Activity:
Skip every image and restate the data word for word.
[Start of section]
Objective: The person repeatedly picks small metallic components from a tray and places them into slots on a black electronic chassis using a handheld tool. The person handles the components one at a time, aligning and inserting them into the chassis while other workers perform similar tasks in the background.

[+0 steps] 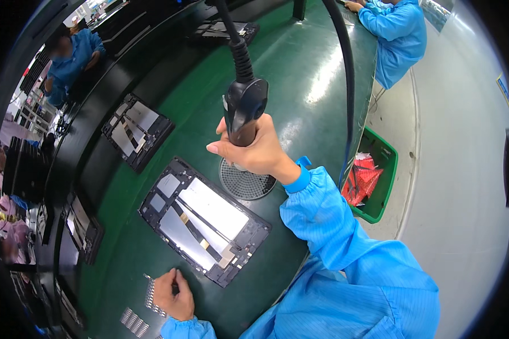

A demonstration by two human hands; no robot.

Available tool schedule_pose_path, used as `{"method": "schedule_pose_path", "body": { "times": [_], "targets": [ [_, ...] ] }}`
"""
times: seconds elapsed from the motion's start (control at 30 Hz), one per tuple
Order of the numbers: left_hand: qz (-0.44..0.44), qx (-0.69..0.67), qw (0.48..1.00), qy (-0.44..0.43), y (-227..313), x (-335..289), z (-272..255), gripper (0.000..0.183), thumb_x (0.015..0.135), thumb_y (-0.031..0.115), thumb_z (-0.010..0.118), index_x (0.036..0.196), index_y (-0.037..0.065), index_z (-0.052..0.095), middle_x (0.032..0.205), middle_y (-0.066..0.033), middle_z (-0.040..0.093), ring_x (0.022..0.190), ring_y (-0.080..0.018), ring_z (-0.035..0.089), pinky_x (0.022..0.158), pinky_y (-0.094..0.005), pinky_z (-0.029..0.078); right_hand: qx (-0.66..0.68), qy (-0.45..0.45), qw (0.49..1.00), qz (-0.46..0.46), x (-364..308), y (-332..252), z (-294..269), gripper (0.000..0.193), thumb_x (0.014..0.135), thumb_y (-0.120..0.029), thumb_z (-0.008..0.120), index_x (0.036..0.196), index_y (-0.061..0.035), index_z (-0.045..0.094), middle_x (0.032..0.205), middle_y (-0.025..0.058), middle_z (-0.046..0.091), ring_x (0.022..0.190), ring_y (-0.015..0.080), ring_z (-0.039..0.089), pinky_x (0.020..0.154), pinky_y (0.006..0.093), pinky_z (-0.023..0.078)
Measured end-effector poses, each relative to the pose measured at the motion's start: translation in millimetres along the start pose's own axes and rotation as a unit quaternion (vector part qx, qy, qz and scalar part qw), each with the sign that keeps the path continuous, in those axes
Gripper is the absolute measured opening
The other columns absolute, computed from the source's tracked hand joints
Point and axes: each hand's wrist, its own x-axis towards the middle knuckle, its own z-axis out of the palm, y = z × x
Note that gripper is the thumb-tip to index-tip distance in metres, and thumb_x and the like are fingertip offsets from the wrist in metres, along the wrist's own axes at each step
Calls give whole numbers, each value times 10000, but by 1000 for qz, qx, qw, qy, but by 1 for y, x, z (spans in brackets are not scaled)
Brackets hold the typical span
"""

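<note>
1. Right hand [257, 148], one: I am gripping the lower end of a black handheld tool [246, 104], fingers and thumb wrapping round it; its ribbed cord is running upward.
2. Grey round disc [246, 184], one: lying over the green bench [300, 113], just below my right hand; whether the tool is touching it, I cannot tell.
3. Open tablet [203, 223], one: lying on the bench in front of me, between my two hands, showing its silver and white insides.
4. Left hand [174, 295], one: I am curling it at the bench edge of the tablet, thumb close to the fingers; whether I am pinching anything, I cannot tell.
5. Silver pieces [134, 322], in rows: lying beside and partly under my left hand.
6. Second tablet [137, 131], also open: lying farther off, to the left.
7. Green bin [391, 169]: standing at my right, holding red packets [365, 181].
8. Co-worker [398, 37], in blue: sitting at the bench's far right.
</note>
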Motion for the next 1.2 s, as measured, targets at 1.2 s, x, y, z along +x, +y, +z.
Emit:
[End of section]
Result of this exercise:
Objective: The person repeatedly picks small metallic components from a tray and places them into slots on a black electronic chassis using a handheld tool. The person handles the components one at a time, aligning and inserting them into the chassis while other workers perform similar tasks in the background.

[+0 steps] 

A demonstration by two human hands; no robot.

Available tool schedule_pose_path, used as `{"method": "schedule_pose_path", "body": { "times": [_], "targets": [ [_, ...] ] }}`
"""
times: seconds elapsed from the motion's start (control at 30 Hz), one per tuple
Order of the numbers: left_hand: qz (-0.44..0.44), qx (-0.69..0.67), qw (0.48..1.00), qy (-0.44..0.43), y (-227..313), x (-335..289), z (-272..255), gripper (0.000..0.183), thumb_x (0.015..0.135), thumb_y (-0.031..0.115), thumb_z (-0.010..0.118), index_x (0.036..0.196), index_y (-0.037..0.065), index_z (-0.052..0.095), middle_x (0.032..0.205), middle_y (-0.066..0.033), middle_z (-0.040..0.093), ring_x (0.022..0.190), ring_y (-0.080..0.018), ring_z (-0.035..0.089), pinky_x (0.022..0.158), pinky_y (-0.094..0.005), pinky_z (-0.029..0.078); right_hand: qx (-0.66..0.68), qy (-0.45..0.45), qw (0.49..1.00), qz (-0.46..0.46), x (-364..308), y (-332..252), z (-294..269), gripper (0.000..0.193), thumb_x (0.014..0.135), thumb_y (-0.120..0.029), thumb_z (-0.008..0.120), index_x (0.036..0.196), index_y (-0.061..0.035), index_z (-0.045..0.094), middle_x (0.032..0.205), middle_y (-0.025..0.058), middle_z (-0.046..0.091), ring_x (0.022..0.190), ring_y (-0.015..0.080), ring_z (-0.039..0.089), pinky_x (0.020..0.154), pinky_y (0.006..0.093), pinky_z (-0.023..0.078)
Measured end-effector poses, each relative to the pose measured at the motion's start: translation in millimetres along the start pose's own axes and rotation as a unit quaternion (vector part qx, qy, qz and scalar part qw), each with the sign that keeps the path continuous, in those axes
Gripper is the absolute measured opening
The other columns absolute, computed from the source's tracked hand joints
Point and axes: each hand's wrist, its own x-axis towards the middle knuckle, its own z-axis out of the palm, y = z × x
Note that gripper is the thumb-tip to index-tip distance in metres, and thumb_x and the like are fingertip offsets from the wrist in metres, along the wrist's own axes at each step
Calls give whole numbers, each value times 10000, but by 1000 for qz, qx, qw, qy, but by 1 for y, x, z (spans in brackets are not scaled)
Brackets hold the typical span
"""

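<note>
1. Right hand [257, 148], one: I am gripping the lower end of a black handheld tool [246, 104], fingers and thumb wrapping round it; its ribbed cord is running upward.
2. Grey round disc [246, 184], one: lying over the green bench [300, 113], just below my right hand; whether the tool is touching it, I cannot tell.
3. Open tablet [203, 223], one: lying on the bench in front of me, between my two hands, showing its silver and white insides.
4. Left hand [174, 295], one: I am curling it at the bench edge of the tablet, thumb close to the fingers; whether I am pinching anything, I cannot tell.
5. Silver pieces [134, 322], in rows: lying beside and partly under my left hand.
6. Second tablet [137, 131], also open: lying farther off, to the left.
7. Green bin [391, 169]: standing at my right, holding red packets [365, 181].
8. Co-worker [398, 37], in blue: sitting at the bench's far right.
</note>
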Motion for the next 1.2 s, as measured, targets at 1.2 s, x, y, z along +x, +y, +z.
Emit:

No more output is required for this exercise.